The craziest and the most inhumane act I’ve done in my entire life is to scavenge a leftover chicken from a fast-food restaurant. Technically, it wasn’t a leftover. It wasn’t even touched. Whoever the owner was, he’s an angel sent from above. It was part of a two-piece chicken meal and only one of them has been eaten. Doing it tested our value of dignity, morality, and survival. We’ve debated between ourselves knowing we have to face the CCTV cameras, the two waitresses who are also interested on the chicken and the pretty girl eating near our table who’s constantly glancing at us and probably judging our moves. But, we still did it. We snuck the chicken into my friend’s bag and left immediately.

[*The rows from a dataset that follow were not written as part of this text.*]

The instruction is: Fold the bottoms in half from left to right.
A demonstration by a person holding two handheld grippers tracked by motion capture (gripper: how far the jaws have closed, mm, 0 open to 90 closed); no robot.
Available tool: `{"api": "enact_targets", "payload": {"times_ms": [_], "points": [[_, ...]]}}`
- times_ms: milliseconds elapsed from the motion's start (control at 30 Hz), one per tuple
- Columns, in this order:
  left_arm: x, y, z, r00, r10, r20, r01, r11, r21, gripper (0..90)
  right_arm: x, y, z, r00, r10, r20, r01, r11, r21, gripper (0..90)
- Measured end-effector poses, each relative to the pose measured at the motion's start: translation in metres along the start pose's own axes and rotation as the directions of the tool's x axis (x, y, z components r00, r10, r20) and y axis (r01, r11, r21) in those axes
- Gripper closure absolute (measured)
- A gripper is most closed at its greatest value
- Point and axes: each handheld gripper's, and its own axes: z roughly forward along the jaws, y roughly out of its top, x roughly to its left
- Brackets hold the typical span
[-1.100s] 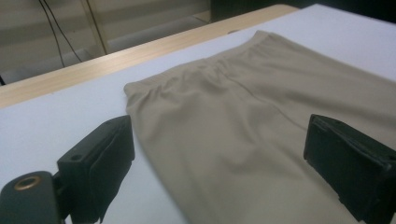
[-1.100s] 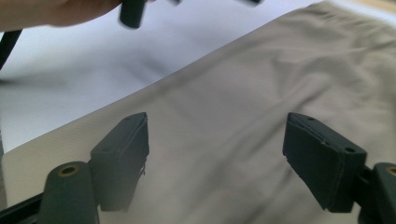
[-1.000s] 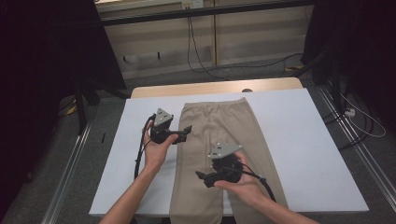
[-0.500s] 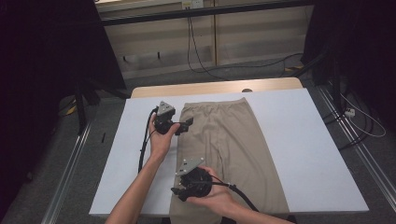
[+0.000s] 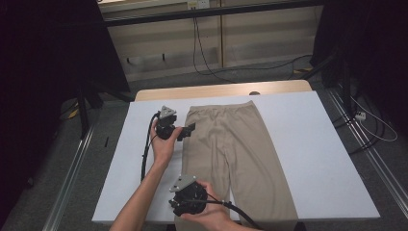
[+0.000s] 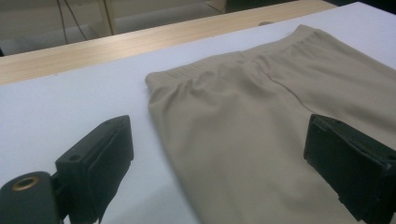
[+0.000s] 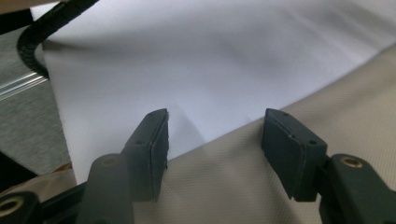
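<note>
Tongs (image 7: 212, 154) straddle trousers (image 7: 280, 186) edge (closeup).

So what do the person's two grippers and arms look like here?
Both tools are black, each with two blocky rectangular jaws. The left gripper and the right gripper each carry a grey three-cornered plate on top and trail a thick black cable. Brass-coloured rivets show at the jaw pivots. Forearms are bare, no sleeves visible.

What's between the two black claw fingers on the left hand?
In the left gripper view, the left claw is open, and the side edge of the beige trousers lies between its fingers, with a strip of white table cover beside it.
</note>
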Motion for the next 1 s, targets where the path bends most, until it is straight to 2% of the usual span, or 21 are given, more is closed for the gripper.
{"api": "enact_targets", "payload": {"times_ms": [67, 200, 267, 300, 333, 367, 400, 433, 467, 500, 567, 633, 667, 767, 800, 833, 900, 933, 1000], "points": [[0.0, 0.0, 0.0, 1.0, 0.003, -0.001, -0.003, 1.0, 0.006, 8.7, -0.001, -0.001, 0.0, 1.0, 0.001, -0.005, -0.001, 1.0, -0.003, 44.5], [0.0, 0.001, -0.002, 0.9999, 0.015, -0.002, -0.015, 0.9999, 0.004, 8.3, -0.005, -0.001, -0.004, 0.9999, 0.006, 0.009, -0.006, 1.0, 0.008, 63.6], [0.002, 0.0, -0.001, 1.0, -0.003, 0.008, 0.003, 1.0, -0.007, 7.9, -0.008, -0.003, -0.007, 0.9998, 0.018, 0.007, -0.018, 1.0, 0.012, 73.8], [0.003, 0.0, 0.0, 0.9999, -0.011, 0.003, 0.011, 0.9998, -0.015, 7.9, -0.009, -0.004, -0.008, 0.9996, 0.029, 0.002, -0.029, 1.0, 0.011, 76.9], [0.005, 0.0, 0.001, 0.9988, -0.048, 0.011, 0.048, 0.9983, -0.032, 7.9, -0.011, -0.005, -0.009, 0.9994, 0.035, -0.002, -0.035, 0.999, 0.007, 79.1], [0.007, -0.001, 0.003, 0.9987, -0.05, 0.007, 0.05, 0.9981, -0.035, 7.9, -0.012, -0.006, -0.009, 0.9983, 0.058, -0.007, -0.058, 0.998, 0.004, 81.4], [0.007, -0.001, 0.004, 0.999, -0.044, -0.011, 0.044, 0.9983, -0.038, 7.9, -0.012, -0.007, -0.009, 0.9982, 0.059, -0.005, -0.059, 0.998, -0.002, 82.1], [0.01, 0.0, 0.006, 0.9991, -0.015, -0.039, 0.014, 0.9997, -0.022, 7.9, -0.012, -0.007, -0.01, 0.9984, 0.056, -0.001, -0.056, 0.998, -0.003, 83.9], [0.011, 0.0, 0.007, 0.9987, -0.008, -0.051, 0.007, 0.9998, -0.021, 7.6, -0.011, -0.007, -0.01, 0.9984, 0.056, 0.006, -0.056, 0.998, -0.002, 88.3], [0.013, 0.001, 0.01, 0.9977, -0.017, -0.066, 0.016, 0.9997, -0.016, 6.2, -0.011, -0.007, -0.01, 0.9985, 0.055, 0.003, -0.055, 0.998, -0.002, 89.5], [0.018, 0.002, 0.014, 0.9956, -0.005, -0.094, 0.006, 0.9999, 0.009, 7.5, -0.014, -0.007, -0.01, 0.9976, 0.068, -0.014, -0.068, 0.998, -0.007, 90.0], [0.023, 0.003, 0.02, 0.9955, -0.03, -0.09, 0.031, 0.9995, 0.008, 9.0, -0.015, -0.007, -0.011, 0.9984, 0.053, -0.02, -0.053, 0.998, -0.013, 90.0], [0.025, 0.004, 0.024, 0.9947, -0.048, -0.09, 0.05, 0.9986, 0.016, 11.3, -0.015, -0.007, -0.011, 0.9985, 0.05, -0.024, -0.05, 0.999, -0.012, 90.0], [0.031, 0.009, 0.039, 0.9941, 0.009, -0.108, -0.001, 0.9975, 0.07, 23.4, -0.018, -0.008, -0.011, 0.9984, 0.038, -0.041, -0.039, 0.999, -0.028, 90.0], [0.033, 0.013, 0.045, 0.9965, 0.015, -0.082, -0.009, 0.9975, 0.071, 30.5, -0.018, -0.009, -0.011, 0.9984, 0.036, -0.044, -0.037, 0.999, -0.031, 90.0], [0.035, 0.016, 0.05, 0.9973, 0.007, -0.073, -0.002, 0.9977, 0.068, 40.9, -0.018, -0.009, -0.011, 0.9985, 0.035, -0.043, -0.036, 0.999, -0.03, 90.0], [0.038, 0.023, 0.061, 0.9977, 0.001, -0.068, 0.004, 0.9967, 0.081, 46.1, -0.017, -0.008, -0.011, 0.9991, 0.016, -0.039, -0.018, 0.999, -0.028, 90.0], [0.038, 0.026, 0.066, 0.9976, -0.011, -0.068, 0.017, 0.9958, 0.09, 52.6, -0.017, -0.008, -0.011, 0.9993, 0.005, -0.037, -0.006, 1.0, -0.028, 90.0], [0.039, 0.033, 0.073, 0.998, -0.027, -0.057, 0.033, 0.9938, 0.107, 57.5, -0.019, -0.008, -0.011, 0.9988, 0.014, -0.047, -0.015, 1.0, -0.027, 90.0]]}}
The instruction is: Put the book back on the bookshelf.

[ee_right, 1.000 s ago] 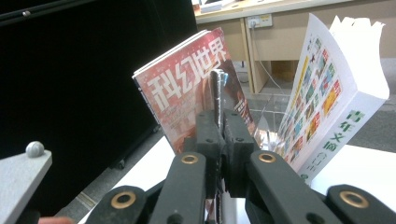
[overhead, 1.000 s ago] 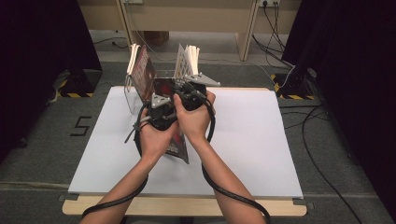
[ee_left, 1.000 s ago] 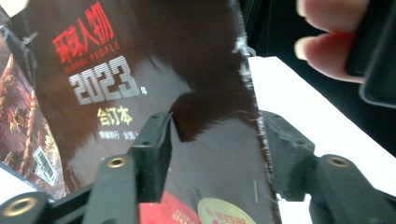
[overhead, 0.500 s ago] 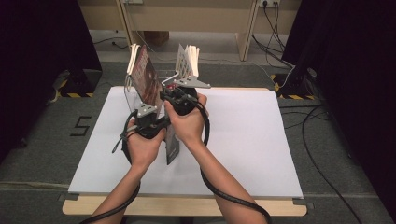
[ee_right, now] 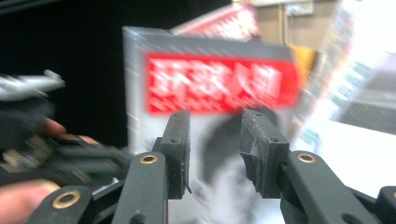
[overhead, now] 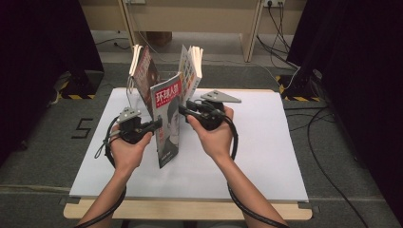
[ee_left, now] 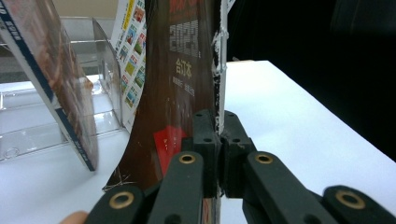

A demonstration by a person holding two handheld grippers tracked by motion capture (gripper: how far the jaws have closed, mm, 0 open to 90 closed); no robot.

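Observation:
A magazine [overhead: 167, 118] with a red title band stands upright over the white table [overhead: 266, 156], held by its left edge. My left gripper [overhead: 156, 124] is shut on that edge; in the left gripper view the jaws pinch the magazine's [ee_left: 187, 70] spine at my left gripper [ee_left: 219, 140]. My right gripper [overhead: 183, 110] is just right of the cover, open and holding nothing. In the right gripper view my right gripper [ee_right: 214, 144] faces the blurred cover [ee_right: 210, 93] with a gap between its jaws.
A clear acrylic rack [overhead: 135, 92] at the table's back holds a leaning magazine [overhead: 142, 76] on the left and more magazines [overhead: 191, 66] on the right. Cables [overhead: 309, 118] trail on the floor to the right. The table's front and right parts are bare.
The magazine has come up out of the rack area and now stands upright facing me. My hands have spread apart, left gripper going left and down, the right gripper letting go.

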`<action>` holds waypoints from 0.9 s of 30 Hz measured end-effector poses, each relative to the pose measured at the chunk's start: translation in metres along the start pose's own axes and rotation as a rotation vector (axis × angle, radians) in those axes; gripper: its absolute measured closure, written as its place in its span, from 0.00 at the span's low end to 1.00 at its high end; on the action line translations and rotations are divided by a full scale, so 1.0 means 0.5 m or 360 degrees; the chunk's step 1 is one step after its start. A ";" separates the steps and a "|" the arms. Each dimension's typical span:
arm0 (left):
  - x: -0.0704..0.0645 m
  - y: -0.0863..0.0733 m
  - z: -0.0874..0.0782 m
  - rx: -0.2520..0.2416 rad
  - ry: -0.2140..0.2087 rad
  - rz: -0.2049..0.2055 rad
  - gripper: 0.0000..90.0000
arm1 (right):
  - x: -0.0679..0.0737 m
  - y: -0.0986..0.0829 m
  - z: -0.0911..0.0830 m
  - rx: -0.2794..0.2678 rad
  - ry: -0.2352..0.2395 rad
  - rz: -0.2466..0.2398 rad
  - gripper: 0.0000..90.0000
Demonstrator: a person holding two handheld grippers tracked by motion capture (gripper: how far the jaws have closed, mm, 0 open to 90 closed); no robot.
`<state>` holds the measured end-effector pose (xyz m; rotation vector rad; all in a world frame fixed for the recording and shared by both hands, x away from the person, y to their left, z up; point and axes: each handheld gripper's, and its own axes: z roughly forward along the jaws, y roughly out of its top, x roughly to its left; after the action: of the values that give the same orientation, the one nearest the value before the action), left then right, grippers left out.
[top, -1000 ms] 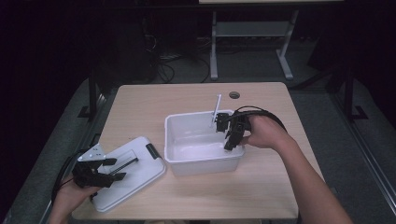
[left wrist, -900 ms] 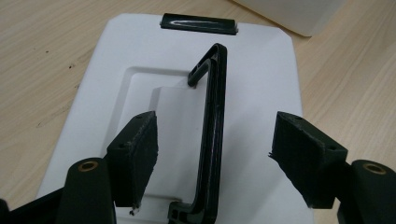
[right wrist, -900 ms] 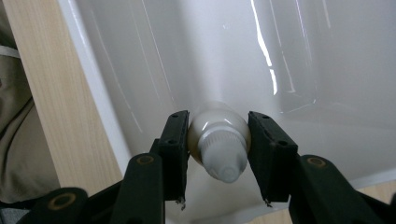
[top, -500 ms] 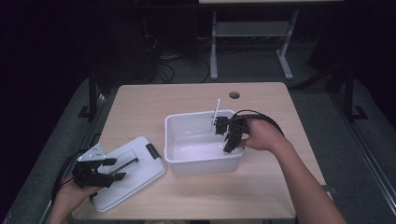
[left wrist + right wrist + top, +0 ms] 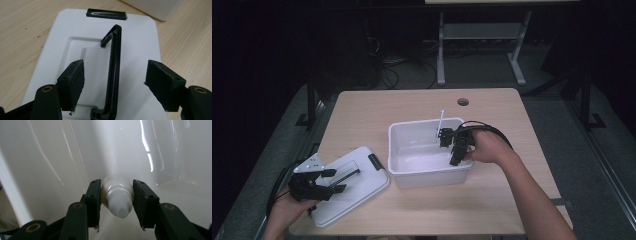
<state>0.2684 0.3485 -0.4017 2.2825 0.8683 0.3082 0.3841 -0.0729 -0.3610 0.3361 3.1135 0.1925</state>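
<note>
Inside the white bin [image 5: 412,172], between the two black pads of my right gripper [image 5: 117,202], sits a small white tube [image 5: 117,198] with a ribbed screw cap; both pads press flat against its sides, so the gripper is clamped on it, cap end pointing back toward the camera. Around it in the right gripper view I see the glossy white inner walls of the bin, with streaks of reflected light. From the high view, my right gripper [image 5: 454,145] is lowered into the bin near its right wall, my right hand [image 5: 486,148] resting over the rim, the cable looping above it. A thin white stick [image 5: 440,120] rises at a slant above the far rim of the bin; I cannot tell what it belongs to.

Well apart from that, at the near left corner of the wooden table [image 5: 422,102], the bin's lid [image 5: 357,182] lies flat. My left gripper [image 5: 317,184] hovers over its near end, held in my left hand [image 5: 294,202]. In the left gripper view, its jaws stand wide apart, gripping nothing, one on each side of the lid's black handle [image 5: 113,72], which runs lengthwise between them. A black latch [image 5: 106,13] sits at the lid's far edge, with a corner of the bin just beyond it.
</note>
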 end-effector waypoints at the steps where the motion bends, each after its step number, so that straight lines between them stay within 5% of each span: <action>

While walking away, we admired our price. The precious fried chicken still crisp despite the ordeal we went through to achieve it. And this is the part where we declare “the sweet smell of success”…literally because dammit, foul-smelling fried chicken does not exist. And the moment our incisors dug deep into the depths of the aromatic fried flesh. The moment it danced with our saliva as our tongues rolled and our teeth grind in the most gluttonous rhythm. Until the moment it left traces of meat and spices as it slides down our esophagus. It was perfect. And when we were done, we were left standing with the remnants of two things: Chicken bones and our dignity.
This is when we reached the line between embarrassment and satisfaction. Should we feel ashamed because what we did was an indigenous and nomadic act? or should we feel proud because we were a couple of badasses and we did a really tough act that no other person in his/her right mind would be willing to do it?